A telehealth service provided by the WA Country Health Service (WACHS), a Digital Health CRC participant, is going from strength to strength in using digital technology to boost access to healthcare in rural and remote Western Australia. Last year, it saved country patients the equivalent of 37 trips to the moon and back by supporting rural clinicians to deliver care closer to home.
Since its introduction in 2012, WACHS’ award-winning Emergency Telehealth Service (ETS) has assisted local clinicians at emergency departments and nursing posts across 80 rural and remote sites in WA, providing them with support from experienced emergency doctors via video-link for difficult presentations.

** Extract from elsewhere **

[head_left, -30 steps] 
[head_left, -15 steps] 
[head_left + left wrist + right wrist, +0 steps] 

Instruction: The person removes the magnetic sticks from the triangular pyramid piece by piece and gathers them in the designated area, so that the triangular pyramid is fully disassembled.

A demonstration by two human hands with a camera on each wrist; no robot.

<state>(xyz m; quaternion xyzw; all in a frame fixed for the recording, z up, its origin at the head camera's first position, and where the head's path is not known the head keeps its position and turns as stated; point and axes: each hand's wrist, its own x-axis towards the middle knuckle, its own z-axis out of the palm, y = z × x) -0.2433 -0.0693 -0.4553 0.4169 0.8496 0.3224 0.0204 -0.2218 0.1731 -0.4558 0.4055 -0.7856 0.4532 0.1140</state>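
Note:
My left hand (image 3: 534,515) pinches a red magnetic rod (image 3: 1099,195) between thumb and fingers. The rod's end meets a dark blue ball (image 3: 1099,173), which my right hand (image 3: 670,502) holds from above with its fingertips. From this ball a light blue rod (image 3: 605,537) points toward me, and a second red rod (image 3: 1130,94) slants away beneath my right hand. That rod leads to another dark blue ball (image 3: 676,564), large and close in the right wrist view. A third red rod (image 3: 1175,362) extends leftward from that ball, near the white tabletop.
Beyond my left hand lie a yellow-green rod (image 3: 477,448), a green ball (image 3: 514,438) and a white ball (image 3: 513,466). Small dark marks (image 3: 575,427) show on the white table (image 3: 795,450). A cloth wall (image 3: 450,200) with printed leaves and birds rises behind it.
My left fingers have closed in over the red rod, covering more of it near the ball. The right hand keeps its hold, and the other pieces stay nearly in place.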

The service also provides telehealth support to clinicians working in country communities for the private health and aged care services provider, Silver Chain.
By supporting the provision of emergency care in these locations, the ETS is saving rural patients 28 million kilometres of travel (or retrieval) to distant centres each year; ensuring less days away from their families, workplaces and farms; and saving $4.6 million in fuel costs (while also delivering environmental benefits) in the process.
New Command Centre to benefit rural patients
The ETS is currently being integrated into a new WACHS Command Centre, which will bring together a range of telehealth services in a 24/7 ‘virtual’ medical hub.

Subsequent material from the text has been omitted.